▸ Provided material:

------------------------

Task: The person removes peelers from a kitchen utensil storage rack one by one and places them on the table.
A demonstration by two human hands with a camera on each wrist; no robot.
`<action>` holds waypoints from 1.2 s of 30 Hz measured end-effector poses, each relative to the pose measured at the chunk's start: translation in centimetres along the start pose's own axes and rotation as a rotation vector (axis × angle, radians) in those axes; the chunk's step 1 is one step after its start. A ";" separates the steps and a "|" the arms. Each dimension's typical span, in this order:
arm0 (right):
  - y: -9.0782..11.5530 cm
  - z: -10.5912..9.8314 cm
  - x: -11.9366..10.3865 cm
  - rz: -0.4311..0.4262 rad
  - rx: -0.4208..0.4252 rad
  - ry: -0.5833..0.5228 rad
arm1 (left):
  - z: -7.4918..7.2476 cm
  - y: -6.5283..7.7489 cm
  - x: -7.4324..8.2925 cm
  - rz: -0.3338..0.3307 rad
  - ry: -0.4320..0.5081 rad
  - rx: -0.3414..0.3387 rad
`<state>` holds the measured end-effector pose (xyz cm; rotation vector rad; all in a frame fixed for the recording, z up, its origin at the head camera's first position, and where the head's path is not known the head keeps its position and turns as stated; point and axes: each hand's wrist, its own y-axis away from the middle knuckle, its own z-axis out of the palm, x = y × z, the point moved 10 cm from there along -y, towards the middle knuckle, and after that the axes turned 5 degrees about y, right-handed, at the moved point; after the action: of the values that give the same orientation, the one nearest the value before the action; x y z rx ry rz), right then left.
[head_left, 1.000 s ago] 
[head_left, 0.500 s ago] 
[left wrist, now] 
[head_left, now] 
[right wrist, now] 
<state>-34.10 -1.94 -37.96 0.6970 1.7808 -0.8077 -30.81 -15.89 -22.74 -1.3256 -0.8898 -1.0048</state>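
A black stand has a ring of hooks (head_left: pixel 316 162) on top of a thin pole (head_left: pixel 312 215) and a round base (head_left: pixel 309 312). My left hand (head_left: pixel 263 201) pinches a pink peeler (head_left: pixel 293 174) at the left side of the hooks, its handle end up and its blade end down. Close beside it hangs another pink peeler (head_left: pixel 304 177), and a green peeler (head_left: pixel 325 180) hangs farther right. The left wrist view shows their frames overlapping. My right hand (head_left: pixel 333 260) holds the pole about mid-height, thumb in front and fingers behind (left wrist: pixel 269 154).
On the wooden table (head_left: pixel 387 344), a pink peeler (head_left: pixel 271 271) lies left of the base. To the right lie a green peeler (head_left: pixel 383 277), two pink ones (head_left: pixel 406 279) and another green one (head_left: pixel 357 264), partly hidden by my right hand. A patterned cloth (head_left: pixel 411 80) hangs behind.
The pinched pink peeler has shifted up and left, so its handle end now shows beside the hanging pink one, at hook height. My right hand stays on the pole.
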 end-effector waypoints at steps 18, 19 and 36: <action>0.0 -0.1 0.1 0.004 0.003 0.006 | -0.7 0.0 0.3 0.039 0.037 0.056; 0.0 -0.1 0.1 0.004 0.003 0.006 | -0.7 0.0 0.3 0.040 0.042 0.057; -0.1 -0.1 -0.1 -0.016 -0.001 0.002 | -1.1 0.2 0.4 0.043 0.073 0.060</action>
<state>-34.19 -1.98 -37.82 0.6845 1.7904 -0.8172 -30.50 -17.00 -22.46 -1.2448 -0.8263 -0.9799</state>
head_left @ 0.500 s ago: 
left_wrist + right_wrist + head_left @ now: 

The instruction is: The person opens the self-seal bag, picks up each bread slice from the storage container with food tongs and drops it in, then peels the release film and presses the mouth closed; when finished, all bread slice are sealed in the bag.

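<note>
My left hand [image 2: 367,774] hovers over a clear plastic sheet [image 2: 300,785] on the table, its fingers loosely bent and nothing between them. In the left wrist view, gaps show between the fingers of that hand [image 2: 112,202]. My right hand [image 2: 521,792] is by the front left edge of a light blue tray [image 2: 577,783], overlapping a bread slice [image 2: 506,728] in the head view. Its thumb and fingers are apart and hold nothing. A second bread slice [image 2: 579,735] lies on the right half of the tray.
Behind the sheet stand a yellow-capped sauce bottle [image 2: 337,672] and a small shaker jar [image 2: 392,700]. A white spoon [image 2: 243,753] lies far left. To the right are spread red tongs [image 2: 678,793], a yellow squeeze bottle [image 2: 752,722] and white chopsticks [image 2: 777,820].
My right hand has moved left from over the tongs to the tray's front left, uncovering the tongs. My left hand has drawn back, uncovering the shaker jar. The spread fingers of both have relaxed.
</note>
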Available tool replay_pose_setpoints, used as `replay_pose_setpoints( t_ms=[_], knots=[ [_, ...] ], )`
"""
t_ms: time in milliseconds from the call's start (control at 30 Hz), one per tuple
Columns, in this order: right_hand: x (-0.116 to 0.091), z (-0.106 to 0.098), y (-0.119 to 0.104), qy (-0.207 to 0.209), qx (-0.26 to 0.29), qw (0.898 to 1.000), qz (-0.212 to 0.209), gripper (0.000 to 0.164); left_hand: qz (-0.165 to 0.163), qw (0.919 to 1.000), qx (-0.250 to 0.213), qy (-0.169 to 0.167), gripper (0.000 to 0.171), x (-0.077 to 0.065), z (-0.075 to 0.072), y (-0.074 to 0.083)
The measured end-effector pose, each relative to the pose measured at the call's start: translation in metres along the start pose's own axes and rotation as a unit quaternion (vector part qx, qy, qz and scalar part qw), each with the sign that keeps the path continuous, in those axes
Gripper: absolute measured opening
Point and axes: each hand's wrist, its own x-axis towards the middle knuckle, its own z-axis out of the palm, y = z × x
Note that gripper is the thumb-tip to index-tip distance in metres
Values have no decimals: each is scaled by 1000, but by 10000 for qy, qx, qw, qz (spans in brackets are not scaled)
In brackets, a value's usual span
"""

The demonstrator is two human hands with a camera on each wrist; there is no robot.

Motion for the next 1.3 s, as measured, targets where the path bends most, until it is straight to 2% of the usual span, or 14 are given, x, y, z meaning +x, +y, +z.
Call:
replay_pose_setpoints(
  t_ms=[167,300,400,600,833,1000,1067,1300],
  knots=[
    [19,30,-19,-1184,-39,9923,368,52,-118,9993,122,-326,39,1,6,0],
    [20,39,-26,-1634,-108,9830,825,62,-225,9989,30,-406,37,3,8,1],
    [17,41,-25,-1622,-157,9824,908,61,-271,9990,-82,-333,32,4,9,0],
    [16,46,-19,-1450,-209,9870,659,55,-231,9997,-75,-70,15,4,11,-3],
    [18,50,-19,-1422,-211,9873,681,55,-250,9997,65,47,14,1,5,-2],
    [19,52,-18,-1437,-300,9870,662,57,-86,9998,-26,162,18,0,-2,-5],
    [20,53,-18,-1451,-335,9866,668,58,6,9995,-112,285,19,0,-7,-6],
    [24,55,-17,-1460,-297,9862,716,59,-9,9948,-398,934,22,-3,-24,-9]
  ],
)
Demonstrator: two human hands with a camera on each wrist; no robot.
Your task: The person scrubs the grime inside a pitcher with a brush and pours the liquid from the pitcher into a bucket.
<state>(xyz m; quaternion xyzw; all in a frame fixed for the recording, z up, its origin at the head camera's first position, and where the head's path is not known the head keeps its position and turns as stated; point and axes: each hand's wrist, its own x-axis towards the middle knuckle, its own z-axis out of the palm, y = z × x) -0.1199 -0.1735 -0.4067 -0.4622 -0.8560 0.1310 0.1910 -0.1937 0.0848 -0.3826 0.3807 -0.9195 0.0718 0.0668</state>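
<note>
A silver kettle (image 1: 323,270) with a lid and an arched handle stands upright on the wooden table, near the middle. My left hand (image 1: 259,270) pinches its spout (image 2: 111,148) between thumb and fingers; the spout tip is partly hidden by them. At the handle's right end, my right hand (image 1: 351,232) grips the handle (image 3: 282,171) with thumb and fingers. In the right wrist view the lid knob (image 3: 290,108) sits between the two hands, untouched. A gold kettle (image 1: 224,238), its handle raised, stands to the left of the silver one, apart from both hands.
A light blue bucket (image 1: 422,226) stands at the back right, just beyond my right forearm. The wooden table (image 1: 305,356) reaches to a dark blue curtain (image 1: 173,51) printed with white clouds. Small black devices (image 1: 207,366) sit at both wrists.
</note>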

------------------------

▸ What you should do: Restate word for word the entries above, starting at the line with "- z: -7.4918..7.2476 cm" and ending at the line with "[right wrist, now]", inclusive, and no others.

▸ Reply to the task:
  - z: -7.4918..7.2476 cm
  - y: -6.5283..7.7489 cm
  - x: -7.4324..8.2925 cm
  - rz: -0.3338..0.3307 rad
  - ry: -0.4320..0.5081 rad
  - rx: -0.3414..0.3387 rad
`<state>` holds the measured end-effector pose (xyz cm; rotation vector rad; all in a frame fixed for the recording, z up, its origin at the head camera's first position, and where the head's path is not known the head keeps its position and turns as stated; point and axes: each hand's wrist, its own y-axis away from the middle knuckle, its own z-axis out of the palm, x = y × z, the point moved 10 cm from there along -y, towards the middle knuckle, and after that the axes turned 5 degrees about y, right-handed, at the moved point; after the action: of the values that give the same orientation, the one nearest the value before the action; x y z rx ry rz), right then left.
[head_left, 1.000 s ago] 
[head_left, 0.500 s ago] 
[left wrist, now] 
[head_left, now] 
[right wrist, now] 

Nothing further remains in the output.